→ **Required action**
Only these lines, please: the first one of the records through the one containing "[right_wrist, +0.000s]", retyped exactly, both ends included and pictures omitted.

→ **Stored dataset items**
************

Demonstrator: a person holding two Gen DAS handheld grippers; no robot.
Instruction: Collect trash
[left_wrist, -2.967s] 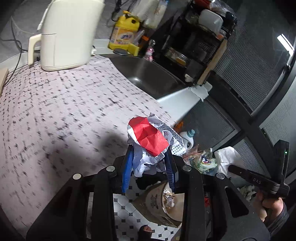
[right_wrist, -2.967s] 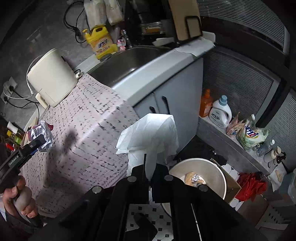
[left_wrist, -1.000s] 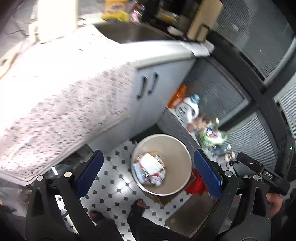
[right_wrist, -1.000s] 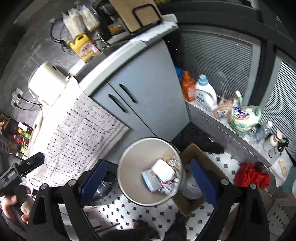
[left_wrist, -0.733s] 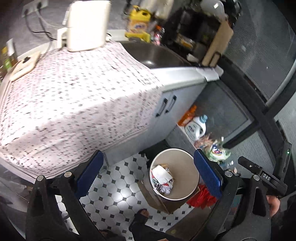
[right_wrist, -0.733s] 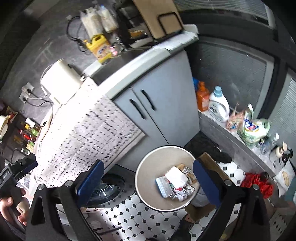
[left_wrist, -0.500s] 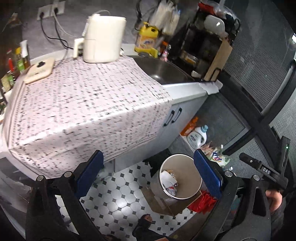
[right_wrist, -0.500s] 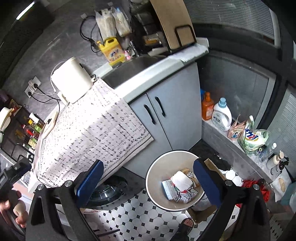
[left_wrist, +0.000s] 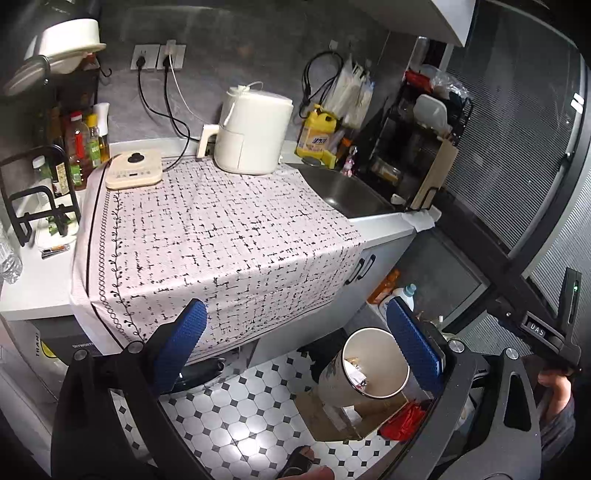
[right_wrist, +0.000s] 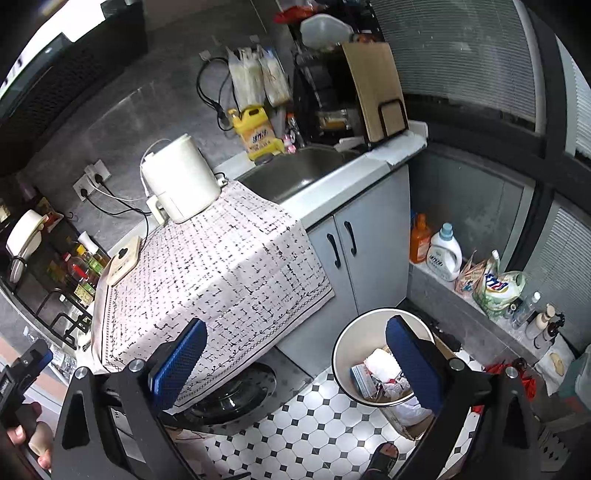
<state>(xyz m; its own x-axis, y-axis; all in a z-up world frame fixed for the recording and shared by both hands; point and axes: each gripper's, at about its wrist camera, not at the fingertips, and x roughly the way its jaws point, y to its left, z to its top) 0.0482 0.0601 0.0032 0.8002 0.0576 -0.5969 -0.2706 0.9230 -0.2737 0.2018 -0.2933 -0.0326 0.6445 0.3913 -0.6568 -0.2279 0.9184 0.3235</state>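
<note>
A round beige trash bin (left_wrist: 388, 343) stands on the tiled floor by the grey cabinet; crumpled paper and wrappers (right_wrist: 380, 373) lie inside it. My left gripper (left_wrist: 295, 332) hangs open and empty high above the floor, the bin below its right blue pad (left_wrist: 413, 343). My right gripper (right_wrist: 295, 350) is open and empty too, its right pad (right_wrist: 410, 358) in front of the bin (right_wrist: 347, 354). The patterned cloth (left_wrist: 221, 236) on the counter carries no trash.
On the counter stand a white air fryer (left_wrist: 251, 133), a beige scale (left_wrist: 135, 171), a yellow detergent jug (left_wrist: 317, 136) and a sink (left_wrist: 343, 192). Bottles (right_wrist: 443, 254) line a ledge by the window. A cardboard box (left_wrist: 332, 417) lies beside the bin. A sandalled foot (right_wrist: 384, 458) is below.
Both grippers let their crumpled paper fall into the bin, opened wide, then rose and pulled back, so the whole counter and floor came into view.
</note>
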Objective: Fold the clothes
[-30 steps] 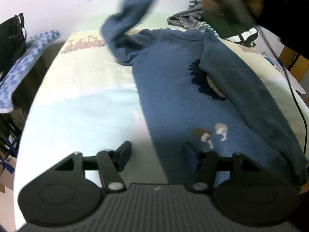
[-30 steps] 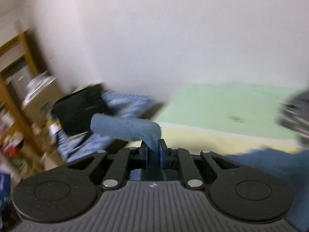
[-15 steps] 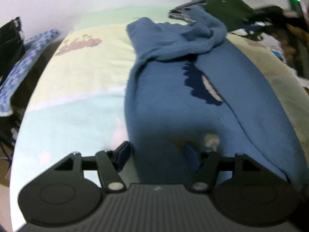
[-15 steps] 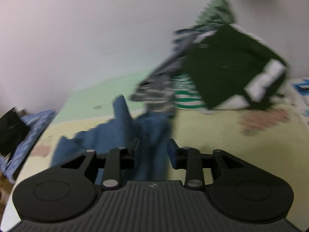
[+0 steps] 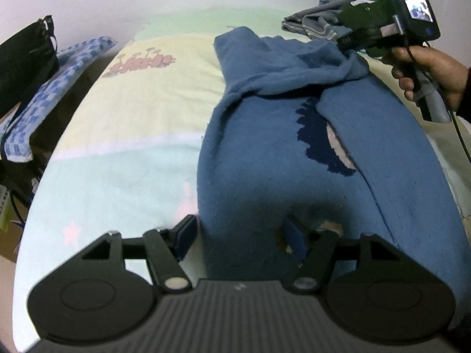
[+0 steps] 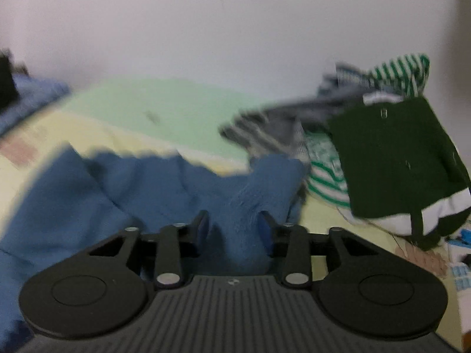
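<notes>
The blue sweater lies along the bed, filling the middle and right of the left wrist frame, one sleeve folded across its top. The left tongs stand apart over the hem. The right tongs are closing around the sleeve end, pads not yet pressing. Other clothes are heaped at upper right.

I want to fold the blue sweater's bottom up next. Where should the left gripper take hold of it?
Grip the blue sweater at its near hem corner, probably coming in from the bare sheet side. That edge lies flat and free there, and the open left gripper already straddles it.
</notes>
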Demonstrator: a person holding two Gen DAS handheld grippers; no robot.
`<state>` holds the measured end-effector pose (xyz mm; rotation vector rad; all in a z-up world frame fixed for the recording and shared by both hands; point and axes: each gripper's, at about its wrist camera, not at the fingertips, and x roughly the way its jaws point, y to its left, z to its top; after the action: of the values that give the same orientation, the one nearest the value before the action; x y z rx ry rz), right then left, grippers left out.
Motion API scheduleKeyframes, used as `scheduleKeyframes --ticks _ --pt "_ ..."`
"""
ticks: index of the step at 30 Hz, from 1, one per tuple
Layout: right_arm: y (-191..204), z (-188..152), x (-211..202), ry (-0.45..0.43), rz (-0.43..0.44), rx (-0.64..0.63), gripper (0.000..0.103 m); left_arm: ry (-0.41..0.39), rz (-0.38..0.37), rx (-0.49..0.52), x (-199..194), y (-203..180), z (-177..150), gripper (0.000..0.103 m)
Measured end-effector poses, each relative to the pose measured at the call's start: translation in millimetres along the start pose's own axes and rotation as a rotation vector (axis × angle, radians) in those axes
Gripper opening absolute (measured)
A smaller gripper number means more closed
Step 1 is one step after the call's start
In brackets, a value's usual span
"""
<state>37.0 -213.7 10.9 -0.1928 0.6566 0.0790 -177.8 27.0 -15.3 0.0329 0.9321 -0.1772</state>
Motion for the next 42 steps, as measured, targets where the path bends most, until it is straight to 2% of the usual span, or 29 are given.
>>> scheduleKeyframes --ticks 3,7,9,10,12,13,14,17,19,24,27,32,34,35,36,42 --pt "-25 -2 -18 -0.049 0.050 0.085 0.012 -0.003 -0.001 -0.003 0 1 0 0.067" --pt "-64 -12 -59 -0.130 0.119 0.255 0.011 -0.004 -0.013 0.014 1 0 2 0.058" --pt "-86 -30 -77 -0.122 0.137 0.363 0.012 -0.007 -0.019 0.030 1 -1 3 0.056" --pt "-96 -39 -84 -0.104 0.142 0.408 0.014 -0.009 -0.022 0.037 1 -1 3 0.056" --pt "-111 -59 -81 0.011 0.130 0.443 0.028 -0.009 -0.032 0.039 2 1 4 0.056" --pt "-117 -66 -79 0.054 0.126 0.459 0.031 -0.007 -0.039 0.037 3 2 5 0.056" --pt "-122 -73 -79 0.069 0.108 0.488 0.033 -0.006 -0.045 0.036 3 3 6 0.056" --pt "-139 -88 -78 0.091 0.119 0.650 0.051 0.002 -0.051 0.055 4 4 8 0.055" --pt "-147 -95 -75 0.102 0.133 0.772 0.052 0.005 -0.053 0.068 4 2 9 0.053" --pt "-149 -99 -72 0.109 0.098 0.957 0.051 0.006 -0.055 0.079 4 -1 11 0.042" --pt "-146 -101 -71 0.154 0.145 1.062 0.051 0.003 -0.048 0.079 2 -2 9 0.039" --pt "-134 -88 -60 0.091 0.050 0.958 0.042 -0.003 -0.042 0.066 0 -2 6 0.040" --pt "-129 -82 -52 0.059 0.005 0.903 0.032 0.000 -0.042 0.068 -1 -2 6 0.041" --pt "-127 -80 -49 0.055 -0.007 0.886 0.022 0.003 -0.042 0.069 -2 -1 6 0.041" --pt "-125 -78 -45 0.050 -0.019 0.869 0.017 0.006 -0.042 0.074 -3 -1 5 0.041" --pt "-124 -66 -39 0.038 -0.009 0.798 0.010 0.044 -0.080 0.031 -17 7 -11 0.040"
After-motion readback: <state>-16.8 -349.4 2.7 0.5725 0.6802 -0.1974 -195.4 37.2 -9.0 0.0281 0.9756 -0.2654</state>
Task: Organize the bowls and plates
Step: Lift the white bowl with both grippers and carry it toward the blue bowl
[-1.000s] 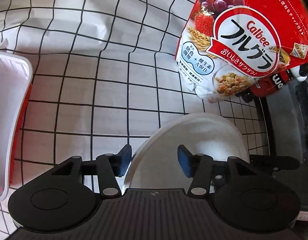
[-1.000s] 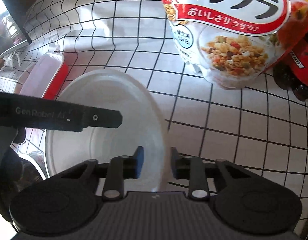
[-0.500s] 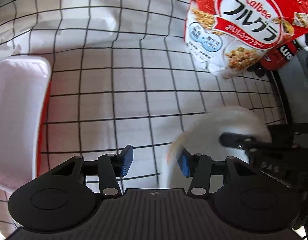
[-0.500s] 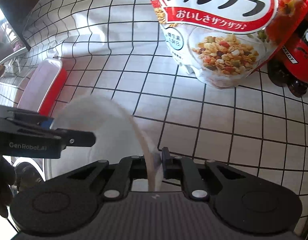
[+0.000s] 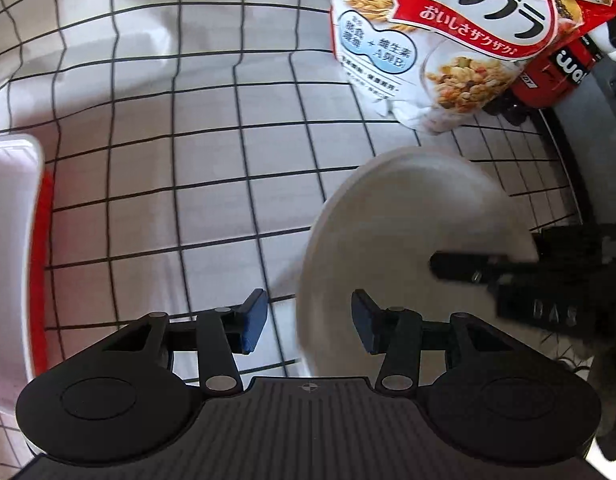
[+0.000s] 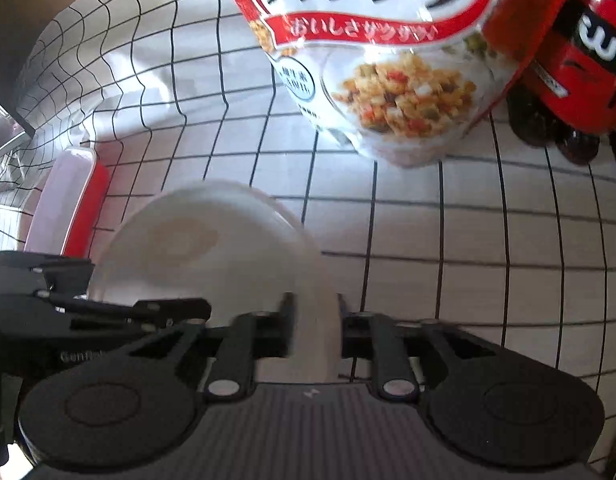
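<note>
Our right claw, clenched on the white plate's rim half a second ago, has just been opening with the rim between its jaws, while our left claw stands released at the plate's nine o'clock edge on the desk, so we judge the plate set down.

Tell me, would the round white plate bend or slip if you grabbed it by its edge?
The round white plate probably stays stiff: its rim holds a clean curve. It looks smooth and glossy, so it may slip between the right gripper pads. Being tilted, it could drop onto the checked tablecloth.
</note>
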`<state>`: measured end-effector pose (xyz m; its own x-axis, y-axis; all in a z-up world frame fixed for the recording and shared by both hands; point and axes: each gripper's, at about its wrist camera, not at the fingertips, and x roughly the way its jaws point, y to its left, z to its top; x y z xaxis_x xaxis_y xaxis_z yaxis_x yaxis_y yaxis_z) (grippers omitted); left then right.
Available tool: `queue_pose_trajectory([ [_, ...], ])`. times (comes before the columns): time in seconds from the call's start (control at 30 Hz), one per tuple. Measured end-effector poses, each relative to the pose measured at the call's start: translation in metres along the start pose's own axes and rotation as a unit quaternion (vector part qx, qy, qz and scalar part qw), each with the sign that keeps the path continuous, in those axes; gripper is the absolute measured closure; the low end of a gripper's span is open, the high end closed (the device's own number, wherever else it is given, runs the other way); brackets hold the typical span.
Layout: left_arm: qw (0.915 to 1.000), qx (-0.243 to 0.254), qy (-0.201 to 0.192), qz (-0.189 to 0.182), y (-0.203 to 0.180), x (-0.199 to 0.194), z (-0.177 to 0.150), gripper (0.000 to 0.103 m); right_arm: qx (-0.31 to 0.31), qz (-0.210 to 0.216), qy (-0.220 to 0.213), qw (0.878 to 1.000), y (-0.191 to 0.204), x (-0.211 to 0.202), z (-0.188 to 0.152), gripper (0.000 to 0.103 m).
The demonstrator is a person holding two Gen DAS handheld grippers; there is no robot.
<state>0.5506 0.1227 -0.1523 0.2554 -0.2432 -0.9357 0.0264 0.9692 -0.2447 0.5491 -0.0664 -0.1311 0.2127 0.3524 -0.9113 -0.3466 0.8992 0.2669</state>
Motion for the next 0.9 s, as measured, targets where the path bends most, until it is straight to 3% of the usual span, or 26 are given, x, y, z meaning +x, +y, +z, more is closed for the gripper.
queue_pose_trajectory([
  [0.13,0.9999,-0.003,-0.001,-0.017,-0.005,0.001,0.001,0.057,0.016,0.019,0.015,1.0,-0.007,0.0,-0.007,0.065],
  [0.23,0.9999,0.0,-0.013,-0.009,-0.011,-0.002,0.004,0.086,0.028,0.025,0.028,0.999,-0.012,0.004,-0.011,0.063],
  [0.4,0.9999,-0.007,-0.012,0.003,-0.017,-0.005,0.005,0.086,0.038,0.026,0.025,0.999,-0.016,0.007,-0.015,0.064],
  [0.63,0.999,-0.002,-0.041,0.017,-0.018,-0.023,0.008,0.086,0.019,0.023,-0.006,1.0,-0.012,-0.012,-0.014,0.081],
  [0.9,0.9957,0.003,-0.089,0.023,-0.028,-0.06,0.008,0.086,0.007,0.028,-0.059,0.998,-0.004,-0.049,-0.008,0.082],
])
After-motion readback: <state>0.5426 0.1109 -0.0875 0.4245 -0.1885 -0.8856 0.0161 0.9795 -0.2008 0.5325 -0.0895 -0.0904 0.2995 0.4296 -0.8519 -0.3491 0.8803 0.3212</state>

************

→ **Exercise result**
Demonstrator: a person holding two Gen DAS handheld grippers; no robot.
Instruction: Collect trash
[left_wrist, -2.967s] 
[right_wrist, -2.967s] 
[left_wrist, -1.000s] 
[right_wrist, -1.000s] 
[left_wrist, -0.733s] 
[right_wrist, -0.733s] 
[left_wrist, -0.500s] 
[right_wrist, -0.500s] 
[left_wrist, +0.000s] 
[right_wrist, +0.000s] 

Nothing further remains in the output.